Le film est principalement vendu à l'époque sur le nom des deux héros Pete Cook et Dudley Moore, scénaristes du film et superstars comiques de la télé anglaise, plus connus sous leur nom de scène Pete'n'Dude. La trame principale n’est qu’un prétexte apportant un vrai liant à ce qui est finalement un film à sketches, illustré par la représentation des différents fantasmes de Stanley.

A la manière de leur show télé, le tandem en profite pour glisser dans le délire une bonne dose de critique sociale de la société anglaise de l'époque, à travers des situations hautes en couleurs. Stanley, homme du peuple frustré, va ainsi devenir tour à tour un intellectuel pompeux et incapable de conclure, un milliardaire ouvertement trompé par sa femme, une pop star idole des jeunes filles. Les interludes entre chaque fantasme, usant de situations plus quotidiennes, sont sans doute plus représentatifs de leurs prestations télévisuelles, principalement axés sur les échanges brillants entre Pete Cook (excellent en Satan blasé et moqueur) et Dudley Moore, pauvre bougre constamment ridiculisé.

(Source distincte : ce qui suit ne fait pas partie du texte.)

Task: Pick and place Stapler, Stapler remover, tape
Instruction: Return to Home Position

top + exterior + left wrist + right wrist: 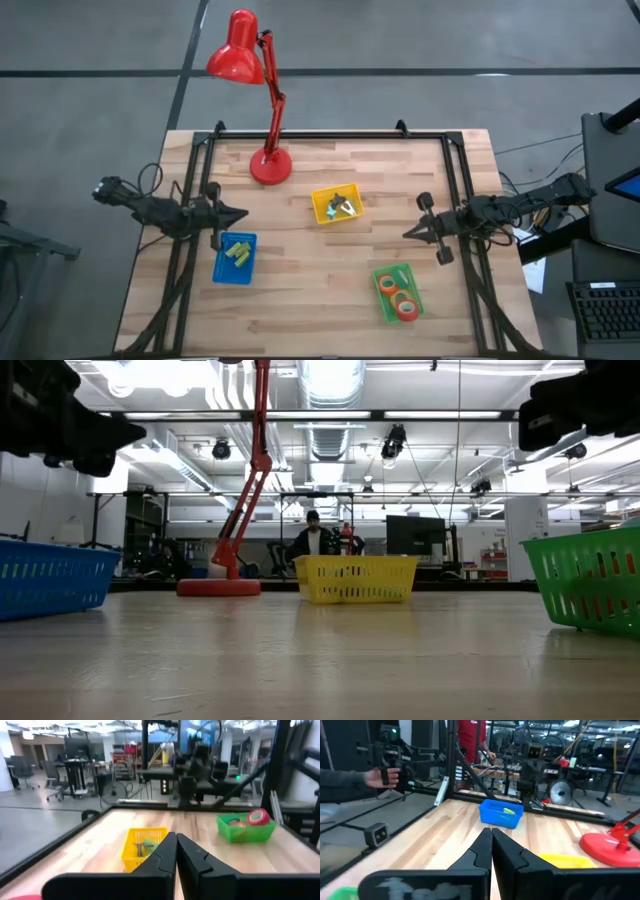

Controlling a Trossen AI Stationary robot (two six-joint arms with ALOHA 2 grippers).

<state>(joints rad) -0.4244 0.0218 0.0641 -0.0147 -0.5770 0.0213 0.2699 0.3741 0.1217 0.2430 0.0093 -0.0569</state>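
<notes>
Tape rolls, orange and red, lie in the green basket at the table's near right; a red roll shows over its rim in the left wrist view. The yellow basket at mid table holds a small metal-and-green item; whether stapler or remover I cannot tell. My left gripper hovers shut at the table's left, above the blue basket. My right gripper hovers shut at the right. Both point toward the table's middle and touch nothing.
Lime-green oblong pieces lie in the blue basket. A red desk lamp stands at the far edge, left of centre. Black frame rails border the table. A person's hand shows beyond the table. Bare wood lies at the near middle.
</notes>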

Dans ses moments les plus grotesques et absurdes, Fantasmes est clairement annonciateur des futures farces des Monty Pythons. Outre le jeu décalé de Pete Cook, précurseur des dérapages de John Cleese, l’inventivité dont font preuve certaines scènes surréalistes laisse le spectateur hilare et consterné à la fois par tant de bêtises. Avec une drôlerie constante, s’enchaînent donc sous nos yeux : Stanley transformé en mouche pour espionner sa dulcinée, la séquence de séduction avec la sculpturale Raquel « Lust »Welch, ou encore un couvent où des nonnes vont faire du trampoline après la prière.

Fort de son expérience dans la comédie musicale et de la narration alambiquée de son film précédent, l’excellent Voyage à Deux, Stanley Donen apporte une fluidité exemplaire à l’ensemble. Avec son esthétique marquée Swinging London, Donen raccroche le film au train des comédies psychés très en vogue à l’époque, comme la parodie de James Bond Casino Royale ou The Party de Blake Edwards. De même, le thème du fantasme irréalisable rejoint les préoccupations des maîtres comiques de la génération précédente, à travers des titres comme Sept ans de réflexion ou Infidèlement Votre de Preston Sturges. Le tout est cependant brillamment remis au goût du jour, la dimension parodique notamment. Si Wilder détournait avec brio le classique Tant qu’il y aura des hommes, Donen livre une parodie totalement outrée des show musicaux 60’s, avec un Dudley Moore qui en fait des tonnes en pseudo clone de Tom Jones.

Le caractère du Diable, rendu systématiquement bouffon face à Dieu (dont il souhaite rejoindre les rangs à nouveau), évite le manichéisme Bien/Mal de rigueur. Le film gagne encore en substance lors de la tirade finale du Diable qui, après sa défaite, menace Dieu d'un monde peuplé de fast foods, d'autoroutes en béton et de pollution. Hilarant et visionnaire, ce que l’on ne peut pas dire du sympathique remake de Harold Ramis en 2000, amusant mais moins intéressant car moins ancré dans son époque que l’original.